Thrombectomy was performed by three attending neuro-interventional radiologists (DG, 15 years of experience; TM, seven years of experience; GJ, eight years of experience) using a variety of methods. In general, two basic techniques were utilized: (a) ADAPT and (b) stent retriever assisted vacuum-locked extraction (SAVE) technique involving the concurrent use of a stent-retriever and large-bore intracranial aspiration catheter (Sofia 6F PLUS).17 The universal initial steps of thrombectomy involved navigating a microwire and microcatheter past the site of thromboembolus in the occluded vessel.
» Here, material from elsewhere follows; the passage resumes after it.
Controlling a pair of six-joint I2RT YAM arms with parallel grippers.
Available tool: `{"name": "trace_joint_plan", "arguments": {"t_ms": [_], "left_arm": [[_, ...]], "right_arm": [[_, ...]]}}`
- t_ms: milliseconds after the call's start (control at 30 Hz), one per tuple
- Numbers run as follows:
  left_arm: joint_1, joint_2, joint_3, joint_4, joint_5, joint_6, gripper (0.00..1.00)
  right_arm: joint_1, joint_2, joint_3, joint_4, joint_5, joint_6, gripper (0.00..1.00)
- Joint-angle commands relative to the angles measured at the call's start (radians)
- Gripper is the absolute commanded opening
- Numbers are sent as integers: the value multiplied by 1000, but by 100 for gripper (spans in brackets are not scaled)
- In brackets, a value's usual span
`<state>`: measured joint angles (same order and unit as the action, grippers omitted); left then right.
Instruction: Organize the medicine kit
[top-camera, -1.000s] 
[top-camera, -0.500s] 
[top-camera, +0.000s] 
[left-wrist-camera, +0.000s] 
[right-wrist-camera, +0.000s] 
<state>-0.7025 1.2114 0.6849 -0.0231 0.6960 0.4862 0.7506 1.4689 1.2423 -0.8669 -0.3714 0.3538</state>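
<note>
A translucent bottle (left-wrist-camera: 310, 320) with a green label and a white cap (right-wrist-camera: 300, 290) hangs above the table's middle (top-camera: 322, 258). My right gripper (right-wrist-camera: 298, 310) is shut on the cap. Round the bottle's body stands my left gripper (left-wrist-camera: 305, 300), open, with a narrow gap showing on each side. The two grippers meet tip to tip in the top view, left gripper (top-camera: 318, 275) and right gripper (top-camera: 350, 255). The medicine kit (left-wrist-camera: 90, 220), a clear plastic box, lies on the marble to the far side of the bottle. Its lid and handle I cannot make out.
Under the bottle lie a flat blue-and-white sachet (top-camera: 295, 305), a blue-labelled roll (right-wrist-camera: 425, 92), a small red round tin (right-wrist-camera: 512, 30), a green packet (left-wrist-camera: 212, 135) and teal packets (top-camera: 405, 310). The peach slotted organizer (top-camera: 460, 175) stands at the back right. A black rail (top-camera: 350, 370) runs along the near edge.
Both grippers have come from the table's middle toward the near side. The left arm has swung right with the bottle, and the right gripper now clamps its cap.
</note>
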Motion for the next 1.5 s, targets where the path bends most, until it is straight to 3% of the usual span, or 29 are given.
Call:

In cases where ADAPT was performed, the Sofia PLUS catheter was navigated distally to the proximal face of the thromboembolus, the microcatheter/microwire were withdrawn and thrombectomy was performed with direct suction using an aspiration pump.9 In stent-retriever cases, the stent retriever was deployed for a period of 3–4 min to allow for integration into the thromboembolus while suction was applied via the suction catheter using an aspiration pump. Stent-retrieval was performed with the SAVE technique in which the stent was partially withdrawn while the Sofia PLUS catheter was pushed until the two became occlusive and while maintaining suction, the stent retriever/aspiration catheter were removed as a single unit. These methods were utilized for M1 occlusions in addition to more distal occlusions involving the M2/M3 segment(s). In the case of a distal occlusion, the Sofia PLUS catheter was kept more proximal and was used in conjunction with a smaller caliber stent-retriever, which was navigated to the site of occlusion. A combination of thrombectomy techniques was used in some cases that required multiple thrombectomy passes.

Data collection/analysis

Demographic, clinical, and radiographic data were collected from inpatient records and images from digital subtraction angiograms (DSAs). The following variables were collected for each case: age, sex, past medical history, admission NIHSS score, occlusion site(s), procedural time-points spanning from time of symptom onset to revascularization, the number of thrombectomy passes, thrombectomy technique used, revised TICI revascularization grade, length of stay, inpatient mortality, discharge NIHSS, procedure- or Sofia-related complications, and long-term follow-up data including 60–90 day modified Rankin scale (MRS) score and overall mortality. MRS data were obtained at follow-up clinic visits or via telephone interview with the patient or next-of-kin. Successful revascularization was defined as TICI grades 2B, 2C, or 3. Adverse events were defined as procedure- or-Sofia-related complications such as groin hematoma, vessel dissection, distal emboli, or new intracranial hemorrhage. Statistical analysis was performed with STATA/SE (version 15 for Windows, StataCorp LLC).18 Categorical variables were expressed as frequency (percentage) and continuous variables as mean ± standard deviation or standard error.

Results

Demographic and clinical characteristics

A total of 54 patients were included in this series, equally divided between sexes (Table 1).

Table 1.

Demographic and clinical characteristics of patients (n = 54) who underwent mechanical/suction thrombectomy for treatment of major vessel occlusion using the Sofia PLUS catheter. Continuous variables presented as mean ± standard error (SE); nominal categorical variables presented as frequency (percentage); ordinal categorical data presented as median (range).

Variables n = 54
Age (years) (mean, SE) 65.30 (1.92)
Sex (female) 27 (50%)
NIHSS 15.98 (0.89)
IV tPA 14/54 (26%)
Occlusion site
 ICA 17/54 (31%)
 M1 37/54 (50%)
 M2 5/54 (9%)
 M3 1/54 (2%)
 BA 4/54 (7%)
Tandem occlusions 3/54 (6%)
ASPECT score 8 (range: 5–10)
Collateral grading
 Good 13/54 (24%)
 Moderate 23/54 (43%)
 Poor 18/54 (33%)
Laterality
 Right 27/54 (54%)
 Left 23/54 (46%)
Medical history
 Hypertension 41/54 (76%)
 Diabetes mellitus 12/54 (22%)
 Hyperlipidemia 20/54 (37%)
 Atrial fibrillation 16/54 (30%)
 Smoking history 21/54 (39%)

ASPECT: Alberta Stroke Program Early CT; BA: basilar artery; ICA: internal carotid artery; IV tPA: intravenous tissue plasminogen activator; M1–M3: respective segments of the middle cerebral artery; NIHSS: National Institutes of Health Stroke Scale.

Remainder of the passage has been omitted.